Representative samples were collected in eight different localities where the Losero Formation is exposed (in the Guanajuato Mining District), as shown in Figure 1. A detailed description and logging of the rock exposures at the studied locations were made. The first part of the investigation involved field work, sampling and observation and analysis of primary structures. The second part included petrography and major and trace element geochemistry. For the mineralogical study, 46 fresh samples of the Losero Formation were selected as representative for thin-section petrography. Following Ingersoll et al.(1984) point-counting was employed for quantitative compositional analysis of the different mineral grains. The modal analysis was performed by counting more than 300 points per thin section as done by Gazzi (1966) and Dickinson (1970); rock classification is based on the scheme proposed by Folk (1974). Trace elements composition (Y, Zr, Ti, Nb, Ta, Th, Sc, Hf, Co) was determined using an ICP-MS, and mineralogy by X-ray diffraction and Scanning Electron Microscopy (SEM) at the UNAM laboratories in Juriquilla, Querétaro.

 

4. Results and Discusion

4.1. Paleo-environment analysis

Two stratigraphic members can be clearly distinguished in the Losero Formation (Figure 2). The lower member, about 5 m thick, is composed mainly of brownish red sandstone and mudstone. Lithofacies are characterized by Sg (coarse sand with gradation normal), Sh (medium to fine sand with plane-parallel laminae and associated with desiccation cracks), St (medium sand with cross lamination) and Fm (mud, silt with desiccation cracks and cuspate ripple marks; Figure 3). The layering usually consists of beds of coarse to fine sand and mud. Most individual layers extend horizontally for hundreds of meters and a strike of NW83°SE with a dip of 35°NE can be observed at all locations. This lower member conformably overlies the Guanajuato conglomerate (Figure 3). The upper member, about 25 m thick, is composed of brownish red and green sandstone and mudstone and is characterized by lithofacies Sg (coarse sand with normal gradation), Sh (medium to fine sand with plane parallel laminae associated with desiccation cracks), St (medium sand with antidunes and cross laminations), Ss (fine sand with groove casts, flute casts and ripples) and Sd (soft-sediment deformation structures interpreted as seismites associated with normal faults) (Figure 3). The bed strike is NE45°SW with a dip of 20°SE. The main differences between these members observed in the field are the primary sedimentary structures.

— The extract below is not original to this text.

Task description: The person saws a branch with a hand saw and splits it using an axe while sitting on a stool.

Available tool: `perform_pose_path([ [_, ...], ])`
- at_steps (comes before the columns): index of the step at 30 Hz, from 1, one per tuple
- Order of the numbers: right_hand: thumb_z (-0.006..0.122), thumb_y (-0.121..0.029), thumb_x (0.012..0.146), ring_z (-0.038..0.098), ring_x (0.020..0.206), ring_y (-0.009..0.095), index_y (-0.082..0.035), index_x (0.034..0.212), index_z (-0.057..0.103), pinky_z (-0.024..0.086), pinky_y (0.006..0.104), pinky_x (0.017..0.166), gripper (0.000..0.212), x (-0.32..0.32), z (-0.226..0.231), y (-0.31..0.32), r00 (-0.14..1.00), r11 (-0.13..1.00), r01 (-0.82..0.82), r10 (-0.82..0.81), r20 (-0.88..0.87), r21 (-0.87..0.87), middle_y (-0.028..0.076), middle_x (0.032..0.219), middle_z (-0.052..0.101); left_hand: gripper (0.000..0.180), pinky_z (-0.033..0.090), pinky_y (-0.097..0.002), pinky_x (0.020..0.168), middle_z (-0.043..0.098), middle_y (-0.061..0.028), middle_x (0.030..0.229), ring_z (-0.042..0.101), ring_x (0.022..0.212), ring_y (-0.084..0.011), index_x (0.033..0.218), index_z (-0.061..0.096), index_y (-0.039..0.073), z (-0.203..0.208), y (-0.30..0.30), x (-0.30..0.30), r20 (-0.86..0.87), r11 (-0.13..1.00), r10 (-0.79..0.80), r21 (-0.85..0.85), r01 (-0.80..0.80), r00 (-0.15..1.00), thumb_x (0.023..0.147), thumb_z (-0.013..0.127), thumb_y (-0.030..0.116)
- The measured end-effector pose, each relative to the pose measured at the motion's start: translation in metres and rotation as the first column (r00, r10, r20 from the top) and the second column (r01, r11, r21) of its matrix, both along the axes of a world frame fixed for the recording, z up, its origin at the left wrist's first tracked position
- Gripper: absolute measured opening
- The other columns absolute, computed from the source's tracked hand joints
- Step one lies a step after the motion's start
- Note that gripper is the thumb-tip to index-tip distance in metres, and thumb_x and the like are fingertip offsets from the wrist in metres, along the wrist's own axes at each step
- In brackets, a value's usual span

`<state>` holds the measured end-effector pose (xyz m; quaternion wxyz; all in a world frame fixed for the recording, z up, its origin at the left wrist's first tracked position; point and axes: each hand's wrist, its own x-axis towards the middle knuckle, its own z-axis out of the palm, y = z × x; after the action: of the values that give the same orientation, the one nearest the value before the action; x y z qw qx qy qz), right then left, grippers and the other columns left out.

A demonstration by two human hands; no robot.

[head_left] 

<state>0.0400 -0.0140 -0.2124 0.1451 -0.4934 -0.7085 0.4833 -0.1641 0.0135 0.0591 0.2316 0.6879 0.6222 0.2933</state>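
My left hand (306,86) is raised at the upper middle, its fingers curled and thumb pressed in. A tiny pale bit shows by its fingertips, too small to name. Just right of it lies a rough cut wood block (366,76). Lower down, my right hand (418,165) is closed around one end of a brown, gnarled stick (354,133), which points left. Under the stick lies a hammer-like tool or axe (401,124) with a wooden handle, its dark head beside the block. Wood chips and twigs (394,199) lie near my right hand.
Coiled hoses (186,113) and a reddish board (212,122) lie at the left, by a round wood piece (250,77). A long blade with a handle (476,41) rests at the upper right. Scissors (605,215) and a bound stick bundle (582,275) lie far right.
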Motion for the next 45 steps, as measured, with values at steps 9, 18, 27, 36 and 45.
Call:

Figure 2. Lithostratigraphic sections of the Losero Formation.

 


Figure 3. Columnar section of the Losero Formation.

 

4.1.1. Primary sedimentary structures in the lower member

The lower member is characterized by the following main primary sedimentary structures (Figure 4): plane parallel laminae, desiccation cracks, ripples and cross bed sets. The plane parallel laminae can be found in medium to fine sand. This primary structure is interpreted as evidence of tractive flow in upper flow regime (Harms, 1979). Some sets of laminae show ondulations and small cusps which indicate products of syn-sedimentary deformation, probably induced by water escaping during deposition. Vertical size grading is commonly observed in the lower part of beds. The mud beds show desiccation cracks of different sizes (1 to 6 cm) where the larger cracks truncate the smaller ones. Cuspate ripples are present in the upper portion of some beds and are often associated with desiccation cracks. These ripples present a curve geometry and are discontinuous. They additionally have high amplitude, tuning fork patterns with 10 cm distance from crest to crest and oriented towards the SE. These ripple types are commonly formed by moderate currents within a lower flow regimen (Harms, 1969). They indicate fluvial environments (channels or channel bars) and are most abundant along the lower reaches of streams where they are associated with parting lineations. They are also abundant at the distal ends of ephemeral streams (Picard and High, 1973). Another primary structure that can be found in the lower level is the cross bed sets. Most of the sets have a very low angle and seem to be a laterally extensive combination of trough and tabular types. Thickness of individual cross bed sets ranges from 0.5 to 1 cm. The set inclinations vary from 5 to 15 degrees and are oriented invariably towards the SE.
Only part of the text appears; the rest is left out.